Straßburg (epd). Der Europäische Gerichtshof für Menschenrechte hat Deutschland erneut wegen der Sicherungsverwahrung für Schwerverbrecher verurteilt. Deutschland habe gegen das Prinzip »keine Strafe ohne Gesetz« sowie das Recht auf Freiheit verstoßen, rügten die Straßburger Richter am Donnerstag. Geklagt hatte ein Sexualstraftäter aus Baden-Württemberg, der nach dem Ende seiner dreijährigen Gefängnisstrafe insgesamt 17 Jahre in der Sicherungsverwahrung verbracht hatte. Die deutschen Gutachter und Richter hatten befürchtet, er könne weitere Verbrechen begehen.

Die Sicherungsverwahrung war zum Zeitpunkt des Urteils gegen den Mann im Jahr 1990 auf maximal zehn Jahre begrenzt. Erst später hatte es eine Gesetzesänderung gegeben, die diese Höchstdauer aufhob. Die Straßburger Richter stellten nun, ähnlich wie in einem anderen Urteil gegen Deutschland von 2009, eine unzulässige rückwirkende Verlängerung der Maßnahme fest. Die Verlängerung stelle »eine schwerere Strafe dar, die ihm nachträglich auferlegt worden war«, erklärten sie.

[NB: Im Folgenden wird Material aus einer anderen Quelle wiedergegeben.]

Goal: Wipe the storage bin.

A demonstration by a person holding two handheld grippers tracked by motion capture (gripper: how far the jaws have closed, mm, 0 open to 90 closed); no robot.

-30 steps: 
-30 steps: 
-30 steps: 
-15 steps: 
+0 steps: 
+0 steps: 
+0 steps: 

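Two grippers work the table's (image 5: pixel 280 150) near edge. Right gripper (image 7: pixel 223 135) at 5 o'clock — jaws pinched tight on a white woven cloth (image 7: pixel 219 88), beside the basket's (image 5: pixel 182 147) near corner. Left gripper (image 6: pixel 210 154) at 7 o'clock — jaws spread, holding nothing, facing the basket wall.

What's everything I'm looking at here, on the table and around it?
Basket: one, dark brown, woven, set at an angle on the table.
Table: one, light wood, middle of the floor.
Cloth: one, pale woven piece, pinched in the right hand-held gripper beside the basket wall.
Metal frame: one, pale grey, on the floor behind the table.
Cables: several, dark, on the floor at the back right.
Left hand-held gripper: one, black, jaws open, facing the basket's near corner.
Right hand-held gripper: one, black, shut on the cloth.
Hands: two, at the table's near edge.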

Deutschland muss dem Kläger nun gut 31.000 Euro Schmerzensgeld und Prozesskosten zahlen. Der Mann, bei dem zwischenzeitlich Krebs diagnostiziert wurde, war 2009 auf Bewährung freigekommen. Das deutsche Recht war in Folge mehrerer Richtersprüche aus Straßburg bereits angepasst worden: Unter anderem muss seit dem 1. Januar 2011 die Sicherungsverwahrung im Strafurteil angeordnet oder vorbehalten sein. Mehrere Dutzend Sicherungsverwahrte wurden zudem bereits freigelassen.